Task prompt ▸
For the material below, return exactly the lines starting at the one holding "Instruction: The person" and ending at the one holding "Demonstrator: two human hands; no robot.", counting both as part of the range.
════════
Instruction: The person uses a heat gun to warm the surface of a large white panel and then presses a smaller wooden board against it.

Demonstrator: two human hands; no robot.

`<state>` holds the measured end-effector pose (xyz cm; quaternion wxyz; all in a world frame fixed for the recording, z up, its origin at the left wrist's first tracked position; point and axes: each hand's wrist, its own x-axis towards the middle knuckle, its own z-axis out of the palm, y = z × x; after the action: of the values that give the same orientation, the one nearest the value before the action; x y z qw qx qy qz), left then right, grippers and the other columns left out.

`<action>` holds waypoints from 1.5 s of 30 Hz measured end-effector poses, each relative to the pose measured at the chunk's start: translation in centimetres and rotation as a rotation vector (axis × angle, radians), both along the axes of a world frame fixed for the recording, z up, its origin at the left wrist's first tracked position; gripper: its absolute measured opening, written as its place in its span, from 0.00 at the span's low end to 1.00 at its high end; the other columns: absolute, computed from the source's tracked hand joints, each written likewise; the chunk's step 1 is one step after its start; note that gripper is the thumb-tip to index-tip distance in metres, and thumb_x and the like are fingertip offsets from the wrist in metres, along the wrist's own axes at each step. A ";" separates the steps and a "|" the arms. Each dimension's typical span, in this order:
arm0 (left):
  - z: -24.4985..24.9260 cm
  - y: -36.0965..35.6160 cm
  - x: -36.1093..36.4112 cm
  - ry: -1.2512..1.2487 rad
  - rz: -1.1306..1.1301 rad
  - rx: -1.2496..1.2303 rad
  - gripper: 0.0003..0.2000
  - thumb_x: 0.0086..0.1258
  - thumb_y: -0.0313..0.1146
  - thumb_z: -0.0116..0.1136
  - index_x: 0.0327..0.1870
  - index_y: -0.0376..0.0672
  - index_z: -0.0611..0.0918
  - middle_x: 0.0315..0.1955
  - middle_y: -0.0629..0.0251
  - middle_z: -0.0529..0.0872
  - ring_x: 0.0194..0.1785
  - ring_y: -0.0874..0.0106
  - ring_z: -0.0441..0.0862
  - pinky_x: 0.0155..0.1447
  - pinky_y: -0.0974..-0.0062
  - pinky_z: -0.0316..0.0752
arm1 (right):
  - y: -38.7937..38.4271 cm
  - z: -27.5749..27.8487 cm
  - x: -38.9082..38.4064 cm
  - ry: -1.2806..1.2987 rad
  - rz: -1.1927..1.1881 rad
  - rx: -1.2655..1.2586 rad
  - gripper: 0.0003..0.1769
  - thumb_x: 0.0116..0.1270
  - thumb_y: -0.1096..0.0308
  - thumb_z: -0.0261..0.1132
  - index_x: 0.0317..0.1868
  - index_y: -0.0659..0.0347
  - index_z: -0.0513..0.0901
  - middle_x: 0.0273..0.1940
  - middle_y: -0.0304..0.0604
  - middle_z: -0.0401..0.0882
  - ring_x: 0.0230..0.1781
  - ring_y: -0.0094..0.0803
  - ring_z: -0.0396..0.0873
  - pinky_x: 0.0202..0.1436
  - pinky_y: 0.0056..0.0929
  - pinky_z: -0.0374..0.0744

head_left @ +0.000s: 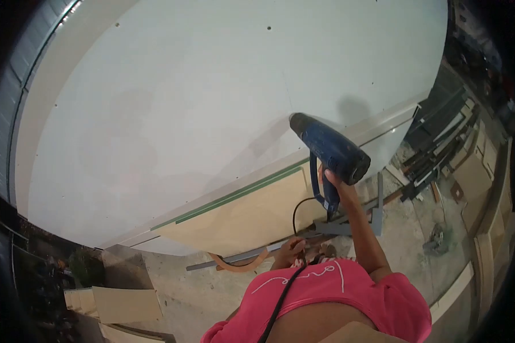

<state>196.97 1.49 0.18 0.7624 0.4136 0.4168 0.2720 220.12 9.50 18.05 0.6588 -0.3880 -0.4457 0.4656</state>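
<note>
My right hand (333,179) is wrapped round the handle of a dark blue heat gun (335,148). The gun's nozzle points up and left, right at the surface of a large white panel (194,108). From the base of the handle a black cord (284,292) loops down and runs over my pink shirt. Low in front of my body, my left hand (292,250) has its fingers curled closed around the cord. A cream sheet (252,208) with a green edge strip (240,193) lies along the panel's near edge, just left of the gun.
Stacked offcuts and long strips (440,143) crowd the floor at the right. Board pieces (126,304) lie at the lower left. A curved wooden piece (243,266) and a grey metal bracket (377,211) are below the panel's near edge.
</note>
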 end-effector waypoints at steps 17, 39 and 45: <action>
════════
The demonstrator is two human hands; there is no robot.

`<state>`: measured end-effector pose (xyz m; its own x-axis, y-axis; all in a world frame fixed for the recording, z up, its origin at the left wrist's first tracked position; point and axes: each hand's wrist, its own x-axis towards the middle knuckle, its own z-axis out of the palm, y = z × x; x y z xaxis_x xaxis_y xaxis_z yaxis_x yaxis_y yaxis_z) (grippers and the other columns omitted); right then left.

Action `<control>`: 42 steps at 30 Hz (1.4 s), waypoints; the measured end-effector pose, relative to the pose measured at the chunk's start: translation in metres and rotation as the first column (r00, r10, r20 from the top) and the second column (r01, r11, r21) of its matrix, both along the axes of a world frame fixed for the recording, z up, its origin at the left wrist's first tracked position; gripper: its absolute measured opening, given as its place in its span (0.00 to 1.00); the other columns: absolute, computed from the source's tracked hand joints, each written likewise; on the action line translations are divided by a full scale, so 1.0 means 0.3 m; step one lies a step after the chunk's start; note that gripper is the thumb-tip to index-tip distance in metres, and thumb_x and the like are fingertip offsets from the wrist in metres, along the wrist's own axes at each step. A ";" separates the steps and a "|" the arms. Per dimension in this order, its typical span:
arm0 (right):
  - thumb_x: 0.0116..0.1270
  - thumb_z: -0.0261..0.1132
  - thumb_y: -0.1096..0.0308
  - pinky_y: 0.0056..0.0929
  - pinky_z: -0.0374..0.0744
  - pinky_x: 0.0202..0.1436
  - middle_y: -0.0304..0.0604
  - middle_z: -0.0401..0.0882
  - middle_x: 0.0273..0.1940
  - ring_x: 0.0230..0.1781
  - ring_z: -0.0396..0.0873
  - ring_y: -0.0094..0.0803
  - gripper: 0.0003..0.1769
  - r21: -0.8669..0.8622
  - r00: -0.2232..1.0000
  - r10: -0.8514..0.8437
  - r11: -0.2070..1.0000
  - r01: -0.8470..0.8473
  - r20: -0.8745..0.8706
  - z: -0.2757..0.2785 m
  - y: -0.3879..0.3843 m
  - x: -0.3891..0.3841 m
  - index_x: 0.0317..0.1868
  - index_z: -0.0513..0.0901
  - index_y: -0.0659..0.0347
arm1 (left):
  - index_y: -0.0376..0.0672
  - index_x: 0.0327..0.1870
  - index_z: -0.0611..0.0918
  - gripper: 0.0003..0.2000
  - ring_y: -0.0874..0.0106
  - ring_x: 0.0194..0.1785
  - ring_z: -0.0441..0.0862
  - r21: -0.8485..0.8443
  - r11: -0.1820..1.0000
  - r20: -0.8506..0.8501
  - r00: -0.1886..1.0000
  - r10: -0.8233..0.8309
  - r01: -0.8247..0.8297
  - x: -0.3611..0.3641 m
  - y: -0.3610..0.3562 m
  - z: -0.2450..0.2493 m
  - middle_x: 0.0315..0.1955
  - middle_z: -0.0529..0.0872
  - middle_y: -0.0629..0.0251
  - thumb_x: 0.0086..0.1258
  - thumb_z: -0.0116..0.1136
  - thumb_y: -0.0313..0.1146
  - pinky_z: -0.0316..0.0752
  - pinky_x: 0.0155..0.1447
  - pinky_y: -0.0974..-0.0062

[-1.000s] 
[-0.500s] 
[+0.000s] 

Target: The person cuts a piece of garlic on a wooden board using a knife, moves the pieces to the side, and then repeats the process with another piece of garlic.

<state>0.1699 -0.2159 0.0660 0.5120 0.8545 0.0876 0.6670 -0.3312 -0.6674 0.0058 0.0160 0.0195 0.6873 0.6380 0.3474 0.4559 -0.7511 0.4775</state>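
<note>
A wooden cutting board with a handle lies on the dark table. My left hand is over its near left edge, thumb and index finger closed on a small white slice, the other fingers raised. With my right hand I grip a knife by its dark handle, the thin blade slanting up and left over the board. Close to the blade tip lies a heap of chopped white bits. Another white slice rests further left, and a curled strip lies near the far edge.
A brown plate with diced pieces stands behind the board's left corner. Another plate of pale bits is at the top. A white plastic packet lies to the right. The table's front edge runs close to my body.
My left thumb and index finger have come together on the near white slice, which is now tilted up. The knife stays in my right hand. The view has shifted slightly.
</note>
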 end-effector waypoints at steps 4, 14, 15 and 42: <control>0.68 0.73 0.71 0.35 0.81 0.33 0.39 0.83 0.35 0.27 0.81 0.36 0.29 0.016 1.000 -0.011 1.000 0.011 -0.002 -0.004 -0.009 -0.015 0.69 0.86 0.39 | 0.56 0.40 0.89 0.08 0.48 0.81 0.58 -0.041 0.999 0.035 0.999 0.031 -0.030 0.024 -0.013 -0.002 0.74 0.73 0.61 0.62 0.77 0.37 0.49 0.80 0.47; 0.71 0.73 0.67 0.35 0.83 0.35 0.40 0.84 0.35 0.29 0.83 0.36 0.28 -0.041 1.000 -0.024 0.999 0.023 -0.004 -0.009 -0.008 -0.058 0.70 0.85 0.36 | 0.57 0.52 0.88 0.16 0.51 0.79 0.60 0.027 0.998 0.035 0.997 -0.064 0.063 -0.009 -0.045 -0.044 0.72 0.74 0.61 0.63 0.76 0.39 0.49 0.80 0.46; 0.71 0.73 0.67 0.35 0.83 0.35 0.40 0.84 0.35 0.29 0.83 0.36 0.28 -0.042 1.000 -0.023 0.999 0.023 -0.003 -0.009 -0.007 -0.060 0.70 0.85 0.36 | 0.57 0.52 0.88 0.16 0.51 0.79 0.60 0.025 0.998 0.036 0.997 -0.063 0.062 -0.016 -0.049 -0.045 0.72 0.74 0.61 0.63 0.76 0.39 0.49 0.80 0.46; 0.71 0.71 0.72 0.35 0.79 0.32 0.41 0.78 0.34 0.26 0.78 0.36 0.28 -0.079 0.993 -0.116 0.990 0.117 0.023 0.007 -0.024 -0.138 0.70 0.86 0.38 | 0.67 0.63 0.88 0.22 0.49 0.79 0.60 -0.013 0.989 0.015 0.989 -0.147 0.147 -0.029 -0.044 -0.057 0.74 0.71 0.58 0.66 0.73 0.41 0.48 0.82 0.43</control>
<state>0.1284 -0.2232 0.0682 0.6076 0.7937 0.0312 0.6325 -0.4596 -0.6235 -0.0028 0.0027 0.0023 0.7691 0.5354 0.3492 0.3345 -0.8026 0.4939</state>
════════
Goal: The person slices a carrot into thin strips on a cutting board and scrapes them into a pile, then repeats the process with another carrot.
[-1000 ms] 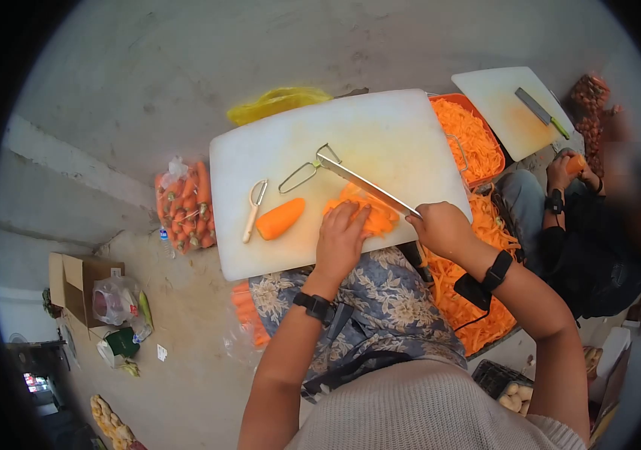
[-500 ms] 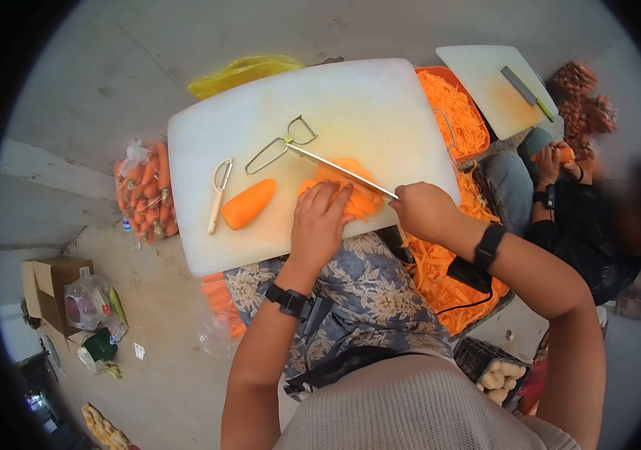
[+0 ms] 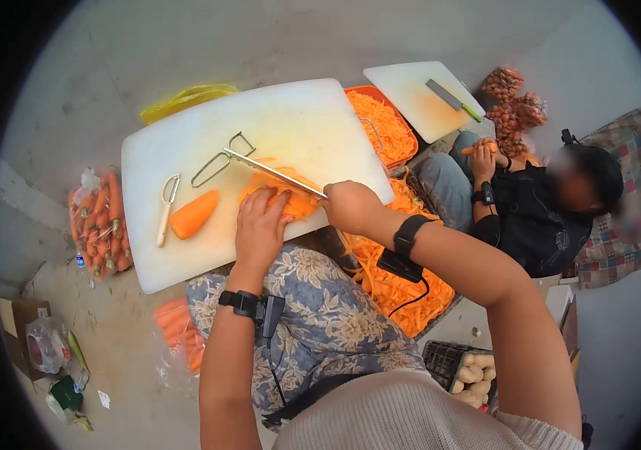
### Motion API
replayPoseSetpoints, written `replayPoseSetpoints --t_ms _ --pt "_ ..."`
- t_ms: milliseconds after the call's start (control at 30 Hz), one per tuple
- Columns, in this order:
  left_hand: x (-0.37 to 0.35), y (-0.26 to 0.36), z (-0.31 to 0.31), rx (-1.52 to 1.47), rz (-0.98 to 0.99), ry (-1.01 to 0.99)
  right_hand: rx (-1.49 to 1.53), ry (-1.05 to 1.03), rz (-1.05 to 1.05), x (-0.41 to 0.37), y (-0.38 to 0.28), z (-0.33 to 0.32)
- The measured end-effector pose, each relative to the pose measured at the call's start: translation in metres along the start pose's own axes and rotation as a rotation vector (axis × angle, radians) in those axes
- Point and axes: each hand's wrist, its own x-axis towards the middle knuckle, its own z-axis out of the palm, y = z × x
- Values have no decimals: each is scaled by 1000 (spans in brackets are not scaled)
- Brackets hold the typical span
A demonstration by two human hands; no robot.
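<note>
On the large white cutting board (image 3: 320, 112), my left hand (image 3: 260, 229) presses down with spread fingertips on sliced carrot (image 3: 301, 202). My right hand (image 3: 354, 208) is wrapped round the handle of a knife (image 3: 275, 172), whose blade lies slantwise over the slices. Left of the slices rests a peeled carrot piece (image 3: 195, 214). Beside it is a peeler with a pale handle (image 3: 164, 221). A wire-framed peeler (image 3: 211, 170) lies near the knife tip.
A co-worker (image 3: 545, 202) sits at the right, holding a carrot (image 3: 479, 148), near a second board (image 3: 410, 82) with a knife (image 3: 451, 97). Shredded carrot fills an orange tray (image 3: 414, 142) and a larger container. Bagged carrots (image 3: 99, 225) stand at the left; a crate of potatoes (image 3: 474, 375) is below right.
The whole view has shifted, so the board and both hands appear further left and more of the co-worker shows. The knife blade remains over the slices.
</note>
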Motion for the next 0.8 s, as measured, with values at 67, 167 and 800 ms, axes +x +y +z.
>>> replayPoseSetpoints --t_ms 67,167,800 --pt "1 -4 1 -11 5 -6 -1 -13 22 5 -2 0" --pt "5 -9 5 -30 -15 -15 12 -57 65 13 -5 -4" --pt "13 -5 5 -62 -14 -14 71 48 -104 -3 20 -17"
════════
Your response ▸
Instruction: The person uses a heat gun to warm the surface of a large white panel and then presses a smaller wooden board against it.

Demonstrator: two human hands; no robot.

That brings the answer to completion.